Bear Stearns, the merchant bank that disappeared in a puff of smoke yesterday, had been a Wall Street pillar for eighty-five years. The world of finance is in shock. A profit machine whose shares were worth one hundred seventy dollars a year ago went under in a crisis that eventually forced the Federal Reserve to step in to avoid a market crash. What is left of Bear Stearns now belongs to JP Morgan, which paid two dollars each for shares that only a week ago changed hands for seventy. With America in recession, Wall Street on the ropes, and Washington launching plans to stabilize the economy at the taxpayer’s expense, you might be tempted to view the United States’ problems as the crisis of globalized capitalism.
Some hold that it is now time for us to re-examine the role of the state and protect Italian businesses – as proposed by Giulio Tremonti in a recent book – from Asian competitors who have become rather too aggressive. The eve of major elections is probably the least appropriate moment to serenely analyze phenomena that are shifting society’s equilibria and the power relations that hold together the world’s various zones. This is as true of Italy as it is of America, where Barack Obama and Hillary Clinton are falling back on the protectionist rhetoric that is as much a vote-grabber as it is at odds with their political track record. Election campaign or no election campaign, we have to be careful not to confuse the American crisis, which has its origins in the grotesque version of free trade applied by some of the country’s more hamfisted, hyper-ideological leaders, with a failure of the liberal economic model. The Bush presidency’s years have been a time of decline in administrative skills for central government, and of the dogmatic application of deregulation, which has swept aside the controls that are necessary for the market economy’s healthy development.
The subprime disaster – which saw loans mushroom as the regulating authorities looked on from the sidelines, despite their awareness of the perils – is the most visible manifestation of this era of irresponsibility, but certainly not the only one. Examples of the Bush era’s inappropriate or erroneous application of economic deregulation are legion. Take the privatization of the war in Iraq. Tens of thousands of contract workers were called in to manage logistics, security, and even the interrogation of prisoners while costs shot up instead of shrinking. Where does the market come into it when a soldier’s job is being done by a private contractor – generally another soldier, recently recycled as a civilian – who is paid ten times as much and didn’t even tender for the contract? Ronald Reagan, a president sorely missed by all good Republicans, may have induced an ideological sea change, albeit by stretching one or two points, but he did at least govern pragmatically.

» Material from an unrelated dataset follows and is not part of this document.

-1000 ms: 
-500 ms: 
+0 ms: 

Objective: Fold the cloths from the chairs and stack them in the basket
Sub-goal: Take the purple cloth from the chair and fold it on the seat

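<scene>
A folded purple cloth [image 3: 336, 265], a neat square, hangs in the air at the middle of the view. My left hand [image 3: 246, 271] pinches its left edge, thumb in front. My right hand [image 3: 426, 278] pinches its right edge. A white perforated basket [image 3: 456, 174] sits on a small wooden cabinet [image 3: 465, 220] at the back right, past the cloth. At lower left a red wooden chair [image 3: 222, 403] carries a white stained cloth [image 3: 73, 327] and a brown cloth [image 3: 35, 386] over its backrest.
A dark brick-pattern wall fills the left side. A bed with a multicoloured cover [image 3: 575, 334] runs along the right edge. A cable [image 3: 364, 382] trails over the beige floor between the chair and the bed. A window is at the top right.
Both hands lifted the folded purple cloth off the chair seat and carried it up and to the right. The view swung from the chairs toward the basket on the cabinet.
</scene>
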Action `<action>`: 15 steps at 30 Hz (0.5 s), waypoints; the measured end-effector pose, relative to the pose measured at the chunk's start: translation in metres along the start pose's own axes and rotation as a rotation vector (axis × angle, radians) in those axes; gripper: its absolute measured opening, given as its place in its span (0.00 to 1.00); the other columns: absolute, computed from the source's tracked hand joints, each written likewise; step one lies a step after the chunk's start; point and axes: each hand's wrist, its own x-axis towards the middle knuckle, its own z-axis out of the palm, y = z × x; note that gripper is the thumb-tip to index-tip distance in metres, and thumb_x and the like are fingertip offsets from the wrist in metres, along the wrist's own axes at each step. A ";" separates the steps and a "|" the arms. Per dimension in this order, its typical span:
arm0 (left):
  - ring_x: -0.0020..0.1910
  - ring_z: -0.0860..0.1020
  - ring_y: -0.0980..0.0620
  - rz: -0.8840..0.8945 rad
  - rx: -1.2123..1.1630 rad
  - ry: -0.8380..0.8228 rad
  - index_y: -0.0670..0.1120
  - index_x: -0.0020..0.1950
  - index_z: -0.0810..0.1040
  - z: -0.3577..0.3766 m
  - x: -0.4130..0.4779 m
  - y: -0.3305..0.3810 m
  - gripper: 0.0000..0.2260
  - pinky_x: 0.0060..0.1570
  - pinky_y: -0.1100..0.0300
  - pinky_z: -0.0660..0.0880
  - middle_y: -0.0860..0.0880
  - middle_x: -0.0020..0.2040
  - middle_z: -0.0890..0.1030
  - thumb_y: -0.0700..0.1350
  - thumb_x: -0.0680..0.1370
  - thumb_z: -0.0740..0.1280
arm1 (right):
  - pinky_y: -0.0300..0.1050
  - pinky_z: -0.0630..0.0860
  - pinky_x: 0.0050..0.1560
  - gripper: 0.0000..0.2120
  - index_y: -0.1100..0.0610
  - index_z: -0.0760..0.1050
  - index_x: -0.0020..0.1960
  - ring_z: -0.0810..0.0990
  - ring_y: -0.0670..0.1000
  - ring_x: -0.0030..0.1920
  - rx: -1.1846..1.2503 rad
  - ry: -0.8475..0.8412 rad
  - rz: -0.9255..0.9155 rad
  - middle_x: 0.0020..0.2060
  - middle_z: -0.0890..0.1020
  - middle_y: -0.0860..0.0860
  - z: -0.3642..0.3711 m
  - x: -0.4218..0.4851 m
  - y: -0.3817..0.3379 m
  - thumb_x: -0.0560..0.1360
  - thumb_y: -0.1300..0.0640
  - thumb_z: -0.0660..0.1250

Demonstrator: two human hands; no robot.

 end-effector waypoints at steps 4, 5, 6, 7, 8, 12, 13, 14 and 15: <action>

His deregulation of the skies, which in any case began under Carter, stimulated America’s air transport into extraordinary progress. But with the awkward sham deregulation of recent years, which has seen up to one hundred thirty departures an hour authorized at terminals barely able to cope with a hundred, we are facing chaos in the country’s airports. When necessary, the pragmatic President Reagan did not hesitate to renege his philosophy by introducing curbs on imports of automobiles, steel, textiles, and sugar. Of course, those were other times. Since then, technology even more than the political decision to open up the markets has made globalization a phenomenon that we can attempt to harness, but no longer ignore. This is as true of America as it is of Italy. The difference is that for decades the Americans enjoyed the benefits of privatization before they suffered the consequences of its excesses whereas in Italy, the process never even began.
America is still a benchmark for meritocratic, innovation-capable societies. It should not inspire demands for “more government,” even should this wounded country attempt to put together a new New Deal. We should not forget that in the United States the proportion of the economy covered by public spending, whether federal or local, is more than one third less than in Italy, even though Americans spend twice as much as Europe (in terms of GDP) for defense and internal security. Italy is less exposed to globalization-driven outsourcing, which in America extends into the professions and services, and also has a much higher level of social spending. We should be worrying about other things. While we are busy speculating about “welfare-state America,” we might find that the market has taken its revenge, from Detroit to California. Thanks to the mini-dollar, an America on the brink of a financial abyss could well become the new Shangri-La of low-cost, high-quality manufacturing.